Никита стискивает зубы и ударяется лбом о панель стенки лестницы с тихим стоном боли. Поворачивает голову и снова опаляет взглядом, словно уже давно скинув с меня покров одежды. Обнажив сущность, что теперь принадлежит ему.
От этого щеки горят ярче, в горле пересыхает, и я отворачиваюсь, чтобы не сорваться и не пропустить целомудренный пикник.
Никита меня так хочет. И как же это приятно. Приятно знать, что такой эффект ты оказываешь не на клиента, а на мужчину своей жизни.
— Я буду мстить тебе… — говорит он за спиной, подталкивая меня бедрами…
— Я буду ждать с нетерпением, — убираю заплетенную косу за спину и иду дальше. К выходу.
Где на крыльце уже скачет Аня, что-то восторженно рассказывая Мелиссе. Я вот все думаю, догадывается ли мать, что запрет отца давно нарушен? А отец? И как они к этому относятся?
— Какая маленькая корзинка, — смеется она, тоже порой подтрунивая над моей любовью к еде. — Только для тебя, Алена?
— Да, а ваших детей я оставлю на закуску, — смеюсь я, пока Аня уже бросается ко мне и рассказывает, что отец разрешил ей идти заниматься в черлидеры своей школы.
Это был конфликт последних дней. Юрий был против, так как это несерьёзно, не сравнится со школой олимпийского резерва. Но тут, я думаю, на решение повлияла Мелисса. И это заставляет меня испытывать легкую зависть, ведь когда еще я смогу вот так же легко влиять на Никиту.
— В машину! — говорит Никита и укладывает корзинку в багажник Вольво. Вопрос, что он сказал отцу, я так и не задаю. Сейчас мне так хорошо, что меньше всего я хочу нарываться на ссору и портить такой замечательный день.
Мелисса целует дочь, потом меня и машет Никите, наказывая нас беречь.
Мы с Аней за руку идем к машине. Она уже садится назад, а я хочу сесть вперед, как вдруг Никита, держащий мне дверь, смотрит вдаль. Туда, откуда обычно приезжают из города машины.

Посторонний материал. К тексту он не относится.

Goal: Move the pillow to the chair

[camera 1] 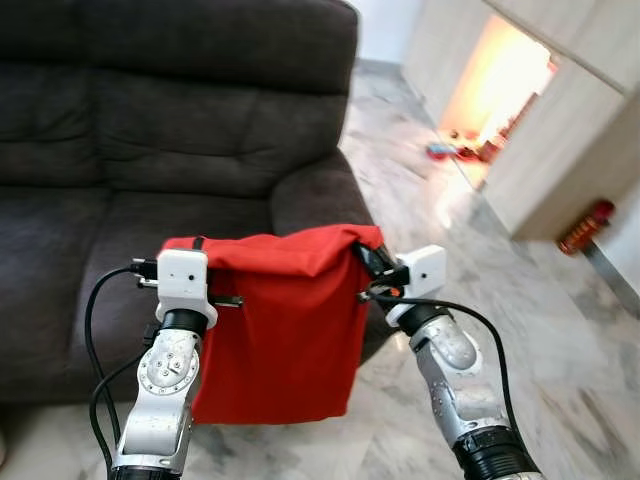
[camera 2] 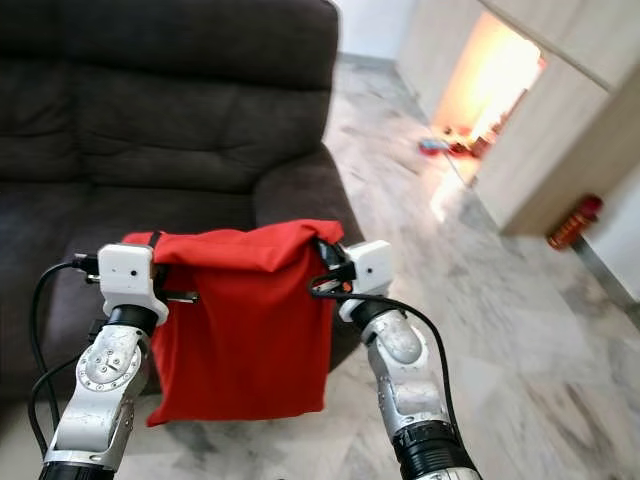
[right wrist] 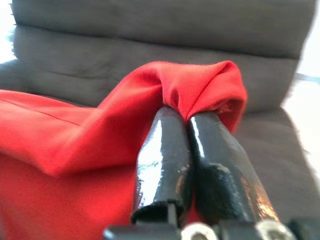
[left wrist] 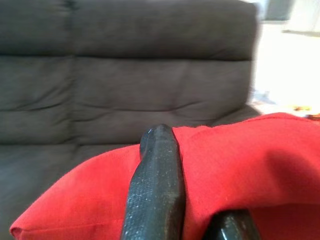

Кованые ворота, что от дома находятся на расстоянии метра ста, открываются. И вот мы уже слышим шум нескольких машин.
Я поворачиваю голову к Никите. Он хмур и напряжен, а я невольно смотрю в небо. Кажется, небо должны заволочь тучи, а там ни облачка. Тогда что случилось? С натянутой улыбкой, пока звук авто все ближе, спрашиваю:
— Все нормально?
— Не совсем.
Что люди знают о боли?
О той, что лишь касается нервных окончаний, вроде зубной, головной, от укуса насекомого или укола — много. Эти варианты с ними всю жизнь и переносить их легко.
А если говорить о более глубокой, например, от ножа, что разрезает плоть, или пули, что заставляет испытывать агонию во всем теле?